- **Data below**
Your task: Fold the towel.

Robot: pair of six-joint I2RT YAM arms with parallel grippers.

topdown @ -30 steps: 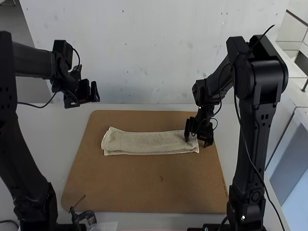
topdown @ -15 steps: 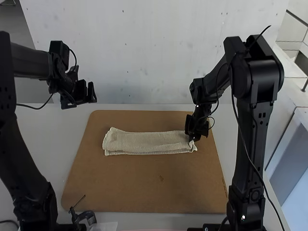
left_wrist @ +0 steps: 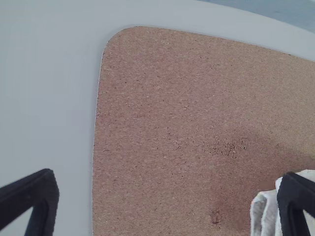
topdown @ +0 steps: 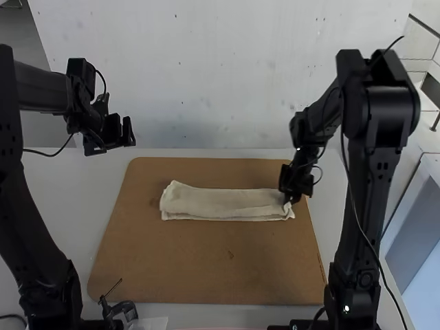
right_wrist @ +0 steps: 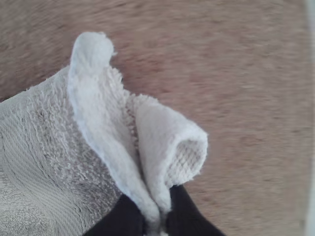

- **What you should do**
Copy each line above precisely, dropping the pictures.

- **Answer space**
Your task: Fold the towel.

Robot: pair of six-joint I2RT YAM arms with parallel grippers.

topdown @ -30 steps: 
topdown @ -15 steps: 
left_wrist @ +0 steps: 
topdown @ +0 steps: 
right_wrist @ +0 steps: 

This answer requires nothing further.